Task objective | Out of the material that follows, write out exactly the lines from the line with "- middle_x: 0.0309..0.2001" to the line with "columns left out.", both ends included, and no others.

Exercise inputs |
:::::

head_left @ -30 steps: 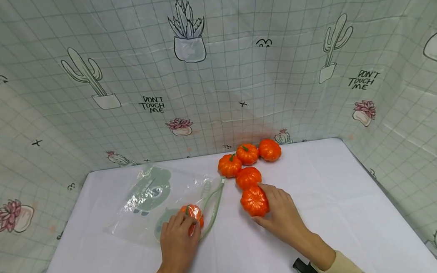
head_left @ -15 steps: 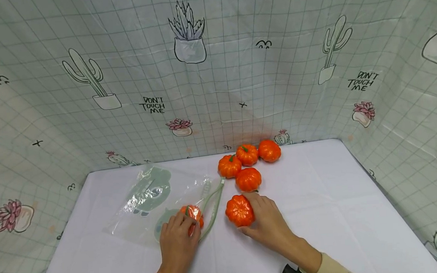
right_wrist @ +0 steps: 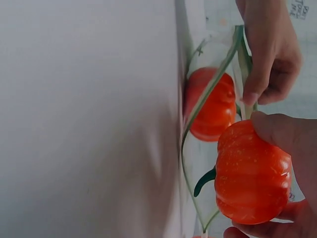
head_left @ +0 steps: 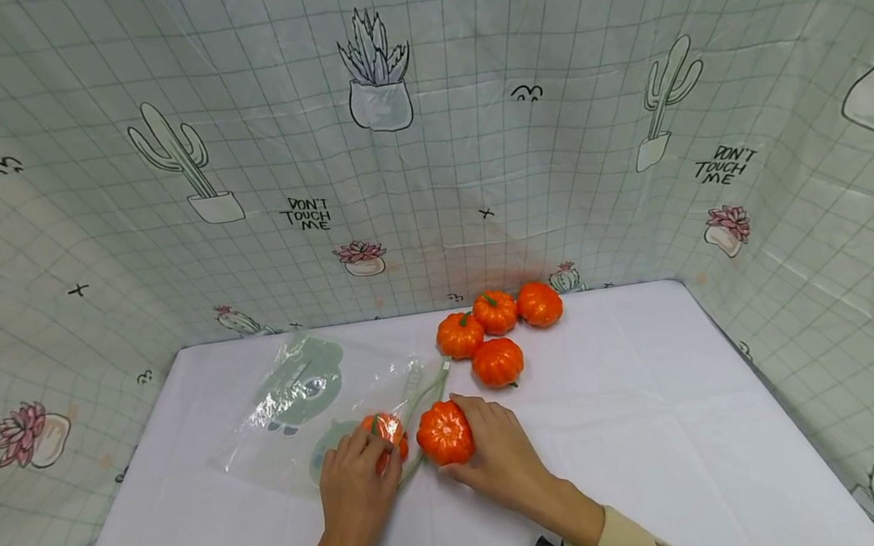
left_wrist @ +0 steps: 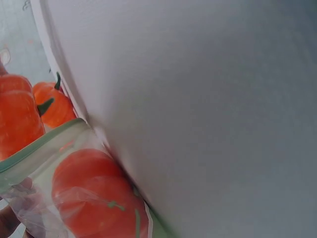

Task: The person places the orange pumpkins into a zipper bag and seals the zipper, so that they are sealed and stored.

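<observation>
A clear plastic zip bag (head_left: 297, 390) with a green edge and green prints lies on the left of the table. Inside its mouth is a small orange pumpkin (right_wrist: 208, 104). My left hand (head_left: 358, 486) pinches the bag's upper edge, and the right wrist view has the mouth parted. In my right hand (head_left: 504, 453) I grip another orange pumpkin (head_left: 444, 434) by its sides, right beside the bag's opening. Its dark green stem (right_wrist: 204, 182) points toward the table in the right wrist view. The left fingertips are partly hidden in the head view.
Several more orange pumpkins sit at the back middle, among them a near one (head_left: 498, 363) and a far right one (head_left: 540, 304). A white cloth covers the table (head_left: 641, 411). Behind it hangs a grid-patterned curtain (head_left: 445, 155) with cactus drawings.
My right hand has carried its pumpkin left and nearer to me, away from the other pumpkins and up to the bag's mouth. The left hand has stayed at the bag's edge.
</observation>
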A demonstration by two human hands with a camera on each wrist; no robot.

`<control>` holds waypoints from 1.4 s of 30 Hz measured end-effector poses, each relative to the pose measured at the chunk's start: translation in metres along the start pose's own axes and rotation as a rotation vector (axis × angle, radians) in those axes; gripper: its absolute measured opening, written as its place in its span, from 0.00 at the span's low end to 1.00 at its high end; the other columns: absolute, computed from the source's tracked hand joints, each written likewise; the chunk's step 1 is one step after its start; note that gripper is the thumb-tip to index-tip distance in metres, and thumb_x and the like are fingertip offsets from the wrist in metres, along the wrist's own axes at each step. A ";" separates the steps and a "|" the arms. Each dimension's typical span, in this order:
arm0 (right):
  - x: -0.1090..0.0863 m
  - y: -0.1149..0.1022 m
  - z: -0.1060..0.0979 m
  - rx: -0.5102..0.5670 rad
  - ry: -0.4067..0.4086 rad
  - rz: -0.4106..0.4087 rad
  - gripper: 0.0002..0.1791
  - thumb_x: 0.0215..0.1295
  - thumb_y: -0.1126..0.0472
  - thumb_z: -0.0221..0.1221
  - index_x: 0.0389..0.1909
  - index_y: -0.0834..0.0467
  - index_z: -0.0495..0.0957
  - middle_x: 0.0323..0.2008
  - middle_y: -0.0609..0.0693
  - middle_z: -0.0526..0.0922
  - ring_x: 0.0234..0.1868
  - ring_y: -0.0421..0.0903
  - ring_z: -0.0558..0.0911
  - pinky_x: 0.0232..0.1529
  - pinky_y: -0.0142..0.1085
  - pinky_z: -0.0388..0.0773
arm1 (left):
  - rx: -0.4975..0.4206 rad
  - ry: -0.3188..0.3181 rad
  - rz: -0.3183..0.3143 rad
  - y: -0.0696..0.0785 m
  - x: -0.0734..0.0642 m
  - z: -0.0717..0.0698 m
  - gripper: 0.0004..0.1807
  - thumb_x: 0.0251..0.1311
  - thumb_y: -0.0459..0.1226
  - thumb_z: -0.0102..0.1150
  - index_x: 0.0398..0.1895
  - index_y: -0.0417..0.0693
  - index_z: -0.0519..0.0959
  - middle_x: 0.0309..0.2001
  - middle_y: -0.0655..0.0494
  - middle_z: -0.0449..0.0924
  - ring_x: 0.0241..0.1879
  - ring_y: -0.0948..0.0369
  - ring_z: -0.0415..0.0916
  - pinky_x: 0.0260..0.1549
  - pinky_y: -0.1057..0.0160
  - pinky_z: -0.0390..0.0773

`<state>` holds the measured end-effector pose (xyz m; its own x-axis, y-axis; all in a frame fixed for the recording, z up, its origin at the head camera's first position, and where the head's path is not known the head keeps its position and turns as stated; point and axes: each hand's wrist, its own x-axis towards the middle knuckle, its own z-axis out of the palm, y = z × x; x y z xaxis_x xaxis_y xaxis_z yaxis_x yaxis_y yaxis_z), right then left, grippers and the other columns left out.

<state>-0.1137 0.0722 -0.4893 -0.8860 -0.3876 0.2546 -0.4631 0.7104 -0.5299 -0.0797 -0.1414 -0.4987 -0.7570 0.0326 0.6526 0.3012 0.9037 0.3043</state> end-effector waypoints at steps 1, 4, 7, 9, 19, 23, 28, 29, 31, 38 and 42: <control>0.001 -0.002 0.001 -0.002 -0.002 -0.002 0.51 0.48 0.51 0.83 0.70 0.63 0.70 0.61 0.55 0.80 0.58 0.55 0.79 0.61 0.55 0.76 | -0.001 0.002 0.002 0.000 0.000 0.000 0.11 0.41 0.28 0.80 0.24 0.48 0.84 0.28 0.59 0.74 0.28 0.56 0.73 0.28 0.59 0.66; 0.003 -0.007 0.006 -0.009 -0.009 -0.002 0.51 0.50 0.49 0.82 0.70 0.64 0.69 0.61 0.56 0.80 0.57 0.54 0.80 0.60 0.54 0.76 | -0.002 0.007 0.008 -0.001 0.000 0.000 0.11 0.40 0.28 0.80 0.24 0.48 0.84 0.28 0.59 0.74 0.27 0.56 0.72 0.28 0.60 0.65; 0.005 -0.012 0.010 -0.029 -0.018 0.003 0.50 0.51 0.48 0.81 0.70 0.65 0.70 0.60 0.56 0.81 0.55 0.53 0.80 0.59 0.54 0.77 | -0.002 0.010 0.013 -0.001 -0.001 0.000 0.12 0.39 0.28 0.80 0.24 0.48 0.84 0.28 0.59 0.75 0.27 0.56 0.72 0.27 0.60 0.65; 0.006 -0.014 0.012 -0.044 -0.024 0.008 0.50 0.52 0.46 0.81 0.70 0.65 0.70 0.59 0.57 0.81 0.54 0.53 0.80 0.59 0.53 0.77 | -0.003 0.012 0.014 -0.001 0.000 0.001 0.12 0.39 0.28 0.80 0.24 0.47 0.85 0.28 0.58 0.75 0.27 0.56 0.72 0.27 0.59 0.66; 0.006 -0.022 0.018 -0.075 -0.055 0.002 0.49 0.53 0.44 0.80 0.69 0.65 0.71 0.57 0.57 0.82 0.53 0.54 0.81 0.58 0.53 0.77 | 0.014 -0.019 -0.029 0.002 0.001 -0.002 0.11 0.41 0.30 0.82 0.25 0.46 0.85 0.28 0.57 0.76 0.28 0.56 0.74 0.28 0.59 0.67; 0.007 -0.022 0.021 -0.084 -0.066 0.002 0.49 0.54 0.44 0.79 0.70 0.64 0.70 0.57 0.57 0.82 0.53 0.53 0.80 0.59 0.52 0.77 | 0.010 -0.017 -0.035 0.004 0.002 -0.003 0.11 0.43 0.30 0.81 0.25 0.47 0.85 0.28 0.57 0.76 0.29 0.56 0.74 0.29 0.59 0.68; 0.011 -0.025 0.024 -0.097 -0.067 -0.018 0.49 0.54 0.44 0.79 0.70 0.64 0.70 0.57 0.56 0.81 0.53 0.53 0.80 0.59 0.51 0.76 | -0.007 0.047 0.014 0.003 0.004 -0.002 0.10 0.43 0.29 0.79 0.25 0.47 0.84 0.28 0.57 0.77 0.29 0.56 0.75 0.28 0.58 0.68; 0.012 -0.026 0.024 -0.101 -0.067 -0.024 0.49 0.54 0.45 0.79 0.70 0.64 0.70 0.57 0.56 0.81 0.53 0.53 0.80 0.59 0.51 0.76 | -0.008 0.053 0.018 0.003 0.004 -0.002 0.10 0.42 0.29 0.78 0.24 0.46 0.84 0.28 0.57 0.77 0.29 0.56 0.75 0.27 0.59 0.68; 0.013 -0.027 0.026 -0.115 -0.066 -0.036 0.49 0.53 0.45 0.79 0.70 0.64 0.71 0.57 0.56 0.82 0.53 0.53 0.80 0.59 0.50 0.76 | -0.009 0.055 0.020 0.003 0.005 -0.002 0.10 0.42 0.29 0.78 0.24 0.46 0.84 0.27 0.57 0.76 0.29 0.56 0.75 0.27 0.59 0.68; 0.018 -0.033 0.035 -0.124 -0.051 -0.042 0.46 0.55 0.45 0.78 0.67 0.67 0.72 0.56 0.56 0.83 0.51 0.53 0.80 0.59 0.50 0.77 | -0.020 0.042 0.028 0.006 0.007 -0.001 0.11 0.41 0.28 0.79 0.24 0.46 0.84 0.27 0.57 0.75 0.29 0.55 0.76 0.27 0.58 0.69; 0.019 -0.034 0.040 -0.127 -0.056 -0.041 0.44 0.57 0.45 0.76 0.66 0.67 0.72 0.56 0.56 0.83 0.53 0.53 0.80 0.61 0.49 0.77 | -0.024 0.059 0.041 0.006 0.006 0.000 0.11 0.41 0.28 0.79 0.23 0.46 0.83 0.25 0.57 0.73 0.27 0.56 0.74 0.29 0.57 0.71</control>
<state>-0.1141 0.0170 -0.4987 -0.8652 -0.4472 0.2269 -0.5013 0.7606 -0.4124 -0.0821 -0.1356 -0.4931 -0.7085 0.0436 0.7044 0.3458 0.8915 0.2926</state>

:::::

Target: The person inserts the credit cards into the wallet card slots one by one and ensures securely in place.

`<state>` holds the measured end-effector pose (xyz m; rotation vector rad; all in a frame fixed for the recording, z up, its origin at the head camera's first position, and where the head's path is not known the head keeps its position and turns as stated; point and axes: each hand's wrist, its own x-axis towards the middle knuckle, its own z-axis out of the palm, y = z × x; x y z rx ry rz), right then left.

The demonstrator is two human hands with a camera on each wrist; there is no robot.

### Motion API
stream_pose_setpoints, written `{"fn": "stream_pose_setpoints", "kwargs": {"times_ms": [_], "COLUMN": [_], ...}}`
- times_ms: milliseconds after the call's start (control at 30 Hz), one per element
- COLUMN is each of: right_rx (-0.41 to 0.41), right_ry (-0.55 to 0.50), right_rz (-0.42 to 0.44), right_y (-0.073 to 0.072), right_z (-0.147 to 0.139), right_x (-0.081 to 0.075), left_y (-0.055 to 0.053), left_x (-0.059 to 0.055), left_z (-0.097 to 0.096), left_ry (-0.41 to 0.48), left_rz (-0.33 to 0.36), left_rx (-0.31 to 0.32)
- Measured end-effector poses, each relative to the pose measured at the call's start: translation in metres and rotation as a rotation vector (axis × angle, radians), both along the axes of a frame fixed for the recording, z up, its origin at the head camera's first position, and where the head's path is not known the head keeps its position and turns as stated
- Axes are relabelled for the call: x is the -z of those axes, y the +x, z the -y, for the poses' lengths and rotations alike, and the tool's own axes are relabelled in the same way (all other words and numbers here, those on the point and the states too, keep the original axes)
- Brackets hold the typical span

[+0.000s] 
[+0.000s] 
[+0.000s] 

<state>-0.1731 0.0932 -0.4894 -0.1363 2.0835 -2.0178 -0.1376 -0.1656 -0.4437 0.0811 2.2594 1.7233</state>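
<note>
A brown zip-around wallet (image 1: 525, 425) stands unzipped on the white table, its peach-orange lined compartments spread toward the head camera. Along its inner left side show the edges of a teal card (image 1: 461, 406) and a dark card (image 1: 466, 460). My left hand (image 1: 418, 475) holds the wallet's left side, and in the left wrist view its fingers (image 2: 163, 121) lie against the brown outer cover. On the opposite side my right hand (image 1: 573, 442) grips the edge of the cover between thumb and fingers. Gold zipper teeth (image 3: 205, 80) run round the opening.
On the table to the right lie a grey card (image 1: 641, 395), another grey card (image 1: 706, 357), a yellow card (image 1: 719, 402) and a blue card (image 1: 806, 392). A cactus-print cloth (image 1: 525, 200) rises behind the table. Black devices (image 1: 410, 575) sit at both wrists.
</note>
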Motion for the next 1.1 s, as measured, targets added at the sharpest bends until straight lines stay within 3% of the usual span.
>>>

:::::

Result |
  - middle_x: 0.0309..0.2001
  - middle_y: -0.0655..0.0494
  - middle_z: -0.0449..0.0924
  - ring_x: 0.0241..0.1879
  - ring_y: -0.0948..0.0369
  - ring_z: -0.0415..0.0916
  - pinky_x: 0.0260..0.1549
  - pinky_y: -0.1057..0.0160
  - pinky_z: -0.0390..0.0773

`<state>` holds the measured end-effector pose (xyz m; its own x-axis, y-axis; all in a frame fixed for the recording, z up, its origin at the head camera's first position, and where the head's path is not known the head keeps its position and turns as stated; point and axes: each hand's wrist, its own x-axis towards the middle knuckle, its own z-axis out of the palm, y = z × x; x y z xaxis_x xaxis_y xaxis_z yaxis_x yaxis_y yaxis_z), right then left, grippers and the other columns left out.

No further work is required for this exercise.